# bog wood



## cockneyguy77 (Sep 11, 2007)

i have just bought some bog wood can i use any exterior varnish but not yatch varnish


----------



## Guest (Oct 7, 2007)

why do you want to use varnish? If its going in your tank just boil or soak, maybe bleach it. If you bleach it, treat it with chlorine remover afterwards.


----------



## cueball (May 24, 2005)

a a big boilin pot for bout a hour or so ....


----------



## cockneyguy77 (Sep 11, 2007)

cockneyguy77 said:


> i have just bought some bog wood can i use any exterior varnish but not yatch varnish


cant remember who but they said varnishing would save waiting for it to soak, i have two large pieces and i have been soaking them for five weeks and the orangy brown water has'nt started to fade yet, how long does the process take, thanks for your help


----------



## cueball (May 24, 2005)

get stainless screws and screw it to a flat rock

or you could pin it down with a few rocks or somethin


----------



## Guest (Oct 13, 2007)

cockneyguy77 said:


> i have just bought some bog wood can i use any exterior varnish but not yatch varnish


cant remember who but they said varnishing would save waiting for it to soak, i have two large pieces and i have been soaking them for five weeks and the orangy brown water has'nt started to fade yet, how long does the process take, thanks for your help
[/quote]
It takes a long time for it to go away, it takes less time if you boil it.

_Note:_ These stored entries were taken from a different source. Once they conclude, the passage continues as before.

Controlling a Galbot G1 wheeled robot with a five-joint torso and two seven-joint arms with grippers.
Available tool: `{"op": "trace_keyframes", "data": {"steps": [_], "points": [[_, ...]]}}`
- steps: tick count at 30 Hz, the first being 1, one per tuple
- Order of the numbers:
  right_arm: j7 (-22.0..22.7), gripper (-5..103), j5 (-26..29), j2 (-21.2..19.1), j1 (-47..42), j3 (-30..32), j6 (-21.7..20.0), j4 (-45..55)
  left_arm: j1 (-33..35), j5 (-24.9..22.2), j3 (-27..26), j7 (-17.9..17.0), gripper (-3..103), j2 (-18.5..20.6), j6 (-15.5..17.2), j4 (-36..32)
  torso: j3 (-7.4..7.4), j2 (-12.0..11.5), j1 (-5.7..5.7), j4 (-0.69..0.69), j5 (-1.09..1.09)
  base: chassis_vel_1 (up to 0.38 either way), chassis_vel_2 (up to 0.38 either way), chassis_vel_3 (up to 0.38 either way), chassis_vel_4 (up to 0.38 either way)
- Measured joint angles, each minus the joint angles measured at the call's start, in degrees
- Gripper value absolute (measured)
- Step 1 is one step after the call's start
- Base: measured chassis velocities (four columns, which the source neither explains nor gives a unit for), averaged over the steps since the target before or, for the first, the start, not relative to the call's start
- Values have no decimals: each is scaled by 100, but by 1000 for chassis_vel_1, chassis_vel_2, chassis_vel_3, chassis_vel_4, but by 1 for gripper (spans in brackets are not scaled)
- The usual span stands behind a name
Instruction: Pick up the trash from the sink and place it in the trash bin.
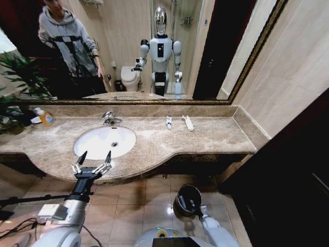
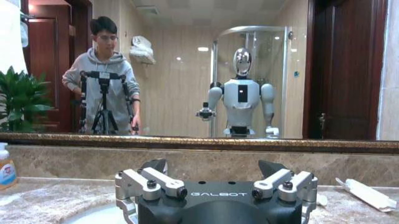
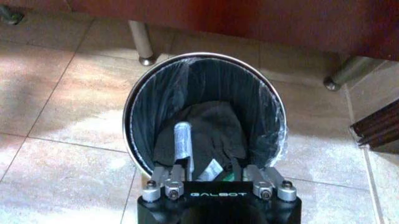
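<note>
The white oval sink (image 1: pixel 97 141) is set in the marble counter, with its rim (image 2: pixel 93 215) low in the left wrist view. My left gripper (image 1: pixel 92 160) (image 2: pixel 214 167) hangs open and empty at the sink's front edge. Trash lies on the counter to the right of the tap: a small white tube (image 1: pixel 168 122) and a flat white packet (image 1: pixel 188 123) (image 2: pixel 367 193). The black trash bin (image 1: pixel 180 198) (image 3: pixel 140 116) stands on the floor below the counter. My right gripper (image 1: pixel 194 205) (image 3: pixel 212 164) is open just above its mouth. A white tube (image 3: pixel 182 140) and a small green bit (image 3: pixel 219 171) lie inside the bin.
The chrome tap (image 1: pixel 108 118) stands behind the basin. An orange-labelled soap bottle (image 1: pixel 45 117) (image 2: pixel 5 168) and a plant (image 1: pixel 15 77) are at the far left. The mirror reflects the robot and a person. Metal legs (image 3: pixel 142 44) stand behind the bin, and a dark cabinet (image 1: pixel 288 170) is on the right.
</note>
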Motion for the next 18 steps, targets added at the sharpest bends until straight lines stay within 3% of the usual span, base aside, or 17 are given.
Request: {"op": "trace_keyframes", "data": {"steps": [6, 15, 18], "points": [[28, 61, -35, 17, -83, 2, 0, 59, -1, 0, 0, 0, 100, 0, 0, 0, 0, 0, 0, 0, 0, 0, 0, 0, 0], [49, 97, -130, -15, -419, 135, 9, 248, 0, 0, 0, 0, 100, 0, 0, 0, 0, 0, 0, 0, 0, 0, 0, 0, 0], [43, 99, -150, -5, -530, 183, 61, 267, 0, 0, 0, 0, 100, 0, 0, 0, 0, 0, 0, 0, 0, 0, 0, 0, 0]]}}
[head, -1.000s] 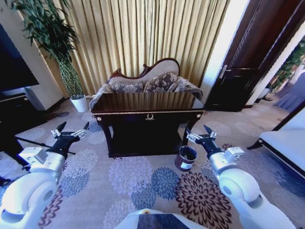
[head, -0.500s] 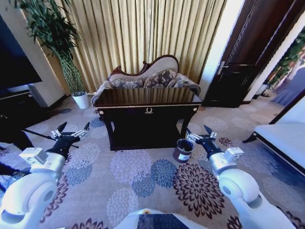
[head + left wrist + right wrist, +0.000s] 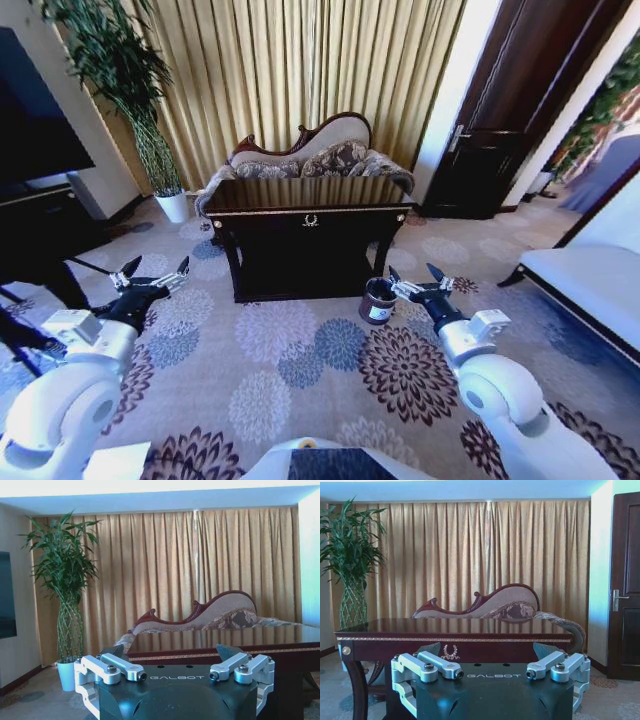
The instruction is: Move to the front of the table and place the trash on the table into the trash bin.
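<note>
The dark glossy table [image 3: 309, 194] with gold trim stands ahead across the patterned carpet, and I am facing its front. It also shows as the table [image 3: 455, 627] seen edge-on and the table [image 3: 235, 640]. The trash is out of view; I cannot make any out on the reflective top. The small dark trash bin [image 3: 378, 300] with a white label sits on the floor by the table's front right leg. My right gripper [image 3: 415, 279] hangs open just right of the bin. My left gripper [image 3: 152, 271] is held open over the carpet, left of the table. The left gripper [image 3: 170, 652] and right gripper [image 3: 487, 650] hold nothing.
A curved sofa [image 3: 310, 160] stands behind the table before gold curtains. A tall plant in a white pot [image 3: 172, 208] is at the back left, a dark TV cabinet [image 3: 40, 225] at the left, a dark door [image 3: 490, 150] at the back right, and a white seat [image 3: 590, 285] at the right.
The whole picture has shifted: the table and bin now look smaller and farther up the view, with more carpet before me. Both arms keep the same open pose.
</note>
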`<state>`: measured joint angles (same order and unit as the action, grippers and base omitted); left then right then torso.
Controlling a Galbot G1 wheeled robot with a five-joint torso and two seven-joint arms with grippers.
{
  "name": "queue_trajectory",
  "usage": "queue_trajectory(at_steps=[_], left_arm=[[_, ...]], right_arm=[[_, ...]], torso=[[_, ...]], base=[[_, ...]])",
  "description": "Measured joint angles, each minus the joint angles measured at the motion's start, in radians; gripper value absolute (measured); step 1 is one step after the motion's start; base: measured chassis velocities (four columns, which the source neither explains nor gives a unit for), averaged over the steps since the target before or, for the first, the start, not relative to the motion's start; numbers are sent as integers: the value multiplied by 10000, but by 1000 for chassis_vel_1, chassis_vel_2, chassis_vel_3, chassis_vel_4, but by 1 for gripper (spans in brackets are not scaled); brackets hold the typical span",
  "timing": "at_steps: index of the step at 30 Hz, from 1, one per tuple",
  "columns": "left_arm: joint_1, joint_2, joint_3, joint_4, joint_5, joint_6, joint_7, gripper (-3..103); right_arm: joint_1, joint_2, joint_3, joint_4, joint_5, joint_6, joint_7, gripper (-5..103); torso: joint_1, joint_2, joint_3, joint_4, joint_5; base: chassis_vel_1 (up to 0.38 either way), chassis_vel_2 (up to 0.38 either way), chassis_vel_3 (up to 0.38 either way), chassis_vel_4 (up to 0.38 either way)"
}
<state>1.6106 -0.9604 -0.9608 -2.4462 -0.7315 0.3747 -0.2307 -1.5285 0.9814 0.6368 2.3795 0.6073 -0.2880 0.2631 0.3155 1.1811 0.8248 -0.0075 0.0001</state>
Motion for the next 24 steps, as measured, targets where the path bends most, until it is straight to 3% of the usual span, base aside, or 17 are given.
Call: queue_trajectory(at_steps=[12,20,24], left_arm=[[43,-23,-2,11,15,-134,45,100],[141,-208,36,-3,34,-200,51,100],[236,-346,60,39,33,-634,306,100]], right_arm=[[19,-2,-62,-53,-58,42,-21,100],[-23,66,-254,-234,-355,316,-56,100],[-64,174,-329,-189,-416,319,-54,100]], torso=[[-4,3,-2,0,-3],[3,-2,2,-1,4],[4,-1,2,1,-2]], base=[[192,-166,-179,158],[10,-42,-16,54],[0,0,0,0]])
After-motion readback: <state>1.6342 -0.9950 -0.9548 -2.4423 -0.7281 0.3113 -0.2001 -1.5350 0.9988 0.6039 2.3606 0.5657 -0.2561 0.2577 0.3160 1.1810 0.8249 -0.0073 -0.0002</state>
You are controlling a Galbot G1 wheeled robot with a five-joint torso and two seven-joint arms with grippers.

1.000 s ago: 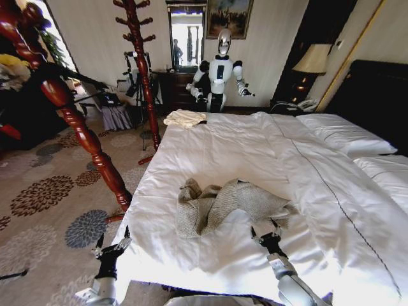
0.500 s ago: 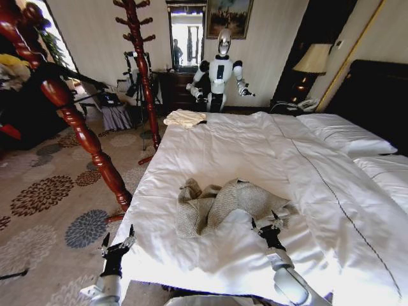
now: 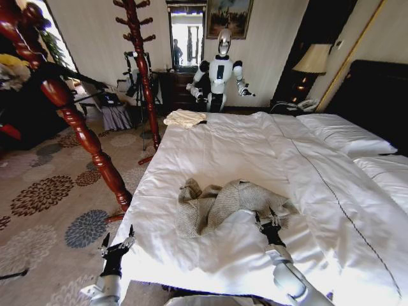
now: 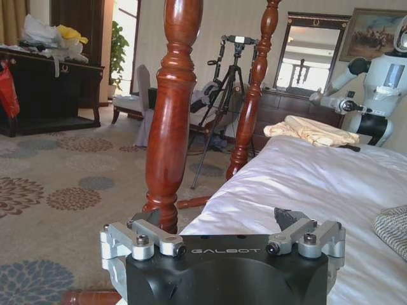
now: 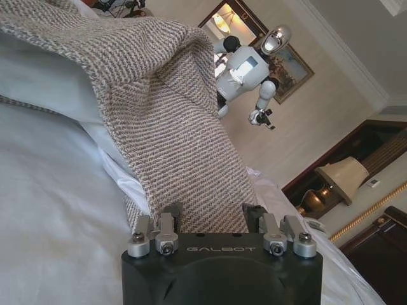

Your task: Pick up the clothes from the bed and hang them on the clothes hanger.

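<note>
Cardigan (image 3: 223,204) lies crumpled on the bed (image 3: 229,146), near its foot edge in your head view. Your right pincer (image 3: 268,220) sits at the cardigan's near edge, fingers spread, with knit between them in the wrist view. Your left pincer (image 3: 118,243) hangs open beside the bed's corner.

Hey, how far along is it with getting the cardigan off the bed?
Nothing finished yet: the cardigan lies crumpled on the bed. In hand: the right hand is at its near edge, fingers open with knit between them in the right wrist view. The left hand waits open off the bed's corner. Gripping, lifting and hanging remain.
</note>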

I would not use varnish since it can come off and the last thing you want to do is introduce chemicals to your tank. I would just thrown the wood in the tank and deal with the tannis.


----------



## Uncle Rico (Sep 4, 2005)

My malaysian driftwood leached for about 4 years, and does very slightly even now (though if I notice it now it also means I haven't done a water change as scheduled). The only way to remove the color is with carbon, and you definitely do not want to do that because carbon will remove the ferts from the water as well(and do other unwanted things). As was suggested previously, it is something you just have to deal with. You can try to get out as much as you can by boiling, but I bet it will still leach no matter how much you boil it. It's just part of having wood in a planted tank. Eventually, it will leach slow enough that the water changes will keep the water pretty clear, though it will always leach.


----------